When we’re younger, we produce a large number of enzymes, which stimulate and regulate processes such as:
Metabolism, burning the food we eat as fuel
Healing, such as cell regeneration and repair
Cleansing, with the enzymes consuming or flushing out toxins in our bodies
Balancing and organization, with the enzymes acting as on and off switches in some cases, and boosting power in others, to keep all systems running at peak efficiency.
However, as we age, our enzyme production decreases at an average rate of about 10% per year, which means that by the time we are 75, our enzyme production is a fraction of what it once was. This can result in poor digestion, and therefore poor absorption of essential nutrients.
We can take enzyme supplements, of course, but we can also care for our bodies and lower the wear and tear on them that is caused by the aging process, known as oxidative stress.
Oxidative stress, or oxidation, is the result of the activity of what are known as free radicals in the body.
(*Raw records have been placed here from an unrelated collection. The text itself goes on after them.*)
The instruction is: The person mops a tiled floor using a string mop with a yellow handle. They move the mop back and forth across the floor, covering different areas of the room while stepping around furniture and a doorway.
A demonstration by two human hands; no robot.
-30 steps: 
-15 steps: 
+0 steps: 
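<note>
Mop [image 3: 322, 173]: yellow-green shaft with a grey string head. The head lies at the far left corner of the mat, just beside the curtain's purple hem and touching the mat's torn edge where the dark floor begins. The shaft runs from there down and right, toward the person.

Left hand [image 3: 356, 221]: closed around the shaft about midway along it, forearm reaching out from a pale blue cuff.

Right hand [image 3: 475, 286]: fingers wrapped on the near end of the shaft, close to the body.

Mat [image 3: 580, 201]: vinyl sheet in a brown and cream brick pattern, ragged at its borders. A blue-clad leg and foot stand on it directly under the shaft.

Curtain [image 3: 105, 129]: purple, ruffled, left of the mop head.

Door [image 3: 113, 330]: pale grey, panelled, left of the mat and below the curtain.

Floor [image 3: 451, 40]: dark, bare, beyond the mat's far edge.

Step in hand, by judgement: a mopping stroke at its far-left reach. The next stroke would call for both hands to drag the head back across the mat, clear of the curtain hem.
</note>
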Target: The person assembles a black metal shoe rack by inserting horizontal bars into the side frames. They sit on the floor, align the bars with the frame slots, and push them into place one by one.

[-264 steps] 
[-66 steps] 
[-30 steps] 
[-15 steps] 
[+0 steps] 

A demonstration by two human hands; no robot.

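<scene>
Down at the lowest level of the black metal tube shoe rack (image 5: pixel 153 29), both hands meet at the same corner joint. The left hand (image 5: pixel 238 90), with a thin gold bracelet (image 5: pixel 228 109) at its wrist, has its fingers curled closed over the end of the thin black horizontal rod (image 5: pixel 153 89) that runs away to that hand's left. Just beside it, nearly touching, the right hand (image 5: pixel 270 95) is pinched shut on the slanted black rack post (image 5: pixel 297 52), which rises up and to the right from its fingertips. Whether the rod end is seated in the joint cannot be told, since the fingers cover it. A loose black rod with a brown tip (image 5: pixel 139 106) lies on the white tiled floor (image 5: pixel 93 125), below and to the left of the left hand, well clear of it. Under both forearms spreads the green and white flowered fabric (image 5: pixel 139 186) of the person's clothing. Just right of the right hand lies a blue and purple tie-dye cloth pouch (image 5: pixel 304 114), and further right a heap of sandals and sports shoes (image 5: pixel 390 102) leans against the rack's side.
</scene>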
Antioxidants can help combat free radicals to keep you youthful no matter what your chronological age.
What are free radicals?
The name sounds like a left-wing group of people at a peace rally, but in fact, these little chemical elements are less than peaceful. They radically change our bodies for the worse.
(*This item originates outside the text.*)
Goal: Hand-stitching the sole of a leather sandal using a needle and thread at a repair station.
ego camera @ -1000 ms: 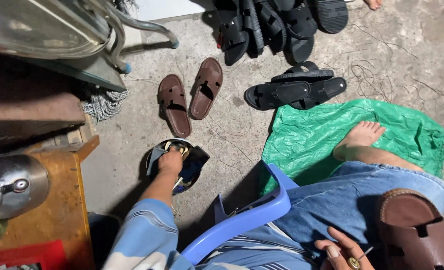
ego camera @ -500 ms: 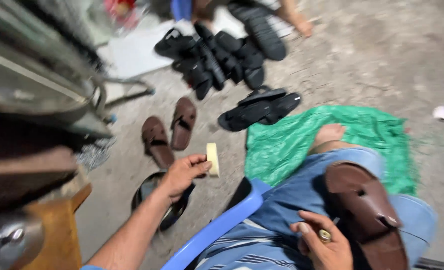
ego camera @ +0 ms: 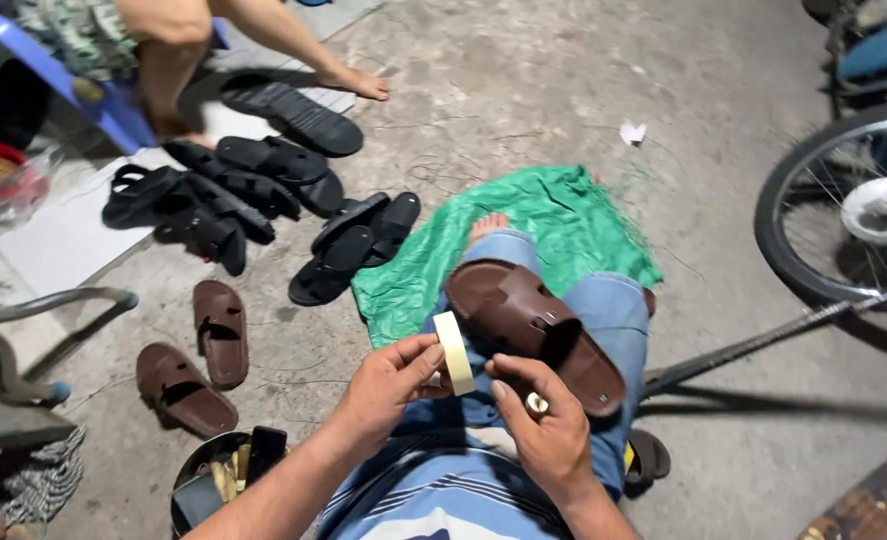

Some free radicals are the by-products of our cellular metabolism. On the microscopic level, our cells replenish themselves and produce energy to run all of the processes of the body. When the cells produce energy in this way, certain molecules are left behind, including free radicals.
Free radicals are missing an electron in their outer ring, and will therefore go looking for another one to steal in order to complete their molecule.
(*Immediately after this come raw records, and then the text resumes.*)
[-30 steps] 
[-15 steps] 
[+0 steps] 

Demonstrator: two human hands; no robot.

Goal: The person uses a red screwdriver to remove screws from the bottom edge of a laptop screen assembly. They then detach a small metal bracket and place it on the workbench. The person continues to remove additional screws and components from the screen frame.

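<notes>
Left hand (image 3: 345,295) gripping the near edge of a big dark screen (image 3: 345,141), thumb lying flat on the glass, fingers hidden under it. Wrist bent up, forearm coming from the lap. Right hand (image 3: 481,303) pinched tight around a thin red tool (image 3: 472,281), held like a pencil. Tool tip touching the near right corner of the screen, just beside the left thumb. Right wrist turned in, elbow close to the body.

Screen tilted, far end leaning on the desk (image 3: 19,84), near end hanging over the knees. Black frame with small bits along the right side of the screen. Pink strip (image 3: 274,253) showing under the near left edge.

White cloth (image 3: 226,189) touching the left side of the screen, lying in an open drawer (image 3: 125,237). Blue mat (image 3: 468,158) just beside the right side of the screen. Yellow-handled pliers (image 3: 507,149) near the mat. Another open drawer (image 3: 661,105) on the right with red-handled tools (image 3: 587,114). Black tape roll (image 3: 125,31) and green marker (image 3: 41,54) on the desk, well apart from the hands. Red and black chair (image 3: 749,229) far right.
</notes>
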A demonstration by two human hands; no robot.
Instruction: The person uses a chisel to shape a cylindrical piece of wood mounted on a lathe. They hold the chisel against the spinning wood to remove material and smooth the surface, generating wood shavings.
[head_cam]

Free radicals steal electrons from cells, enzymes, cell membranes, and even your DNA and RNA. Stealing the electron will usually damage or weaken the object it has been stolen from. Once the object is damaged, it will not be able to function normally.
In the case of enzymes, they won’t be able to do the jobs properly as the catalysts for cellular reactions. Altering DNA and RNA can lead to all sorts of cellular abnormalities; some of these are commonly termed cancer. Compromising the integrity of cellular membranes leaves them vulnerable to attack by viruses, bacteria and other invaders, weakening your immune system.
In relation to RNA, new research is pointing to telomeres, a certain type of enzyme, as a possible key to getting younger. They stop RNA strands from unraveling as a result of free radicals attacking them, thus maintaining the strength of your cells.
Free radicals all around us
Free radicals are not just by-products of cellular processes. They can be introduced into our bodies from a variety of sources, including:
cigarette or cigar smoke, and the 400 or so chemicals you are exposed to if you smoke tobacco
eating artificial products such as colorings, flavorings, sweeteners, or preservatives.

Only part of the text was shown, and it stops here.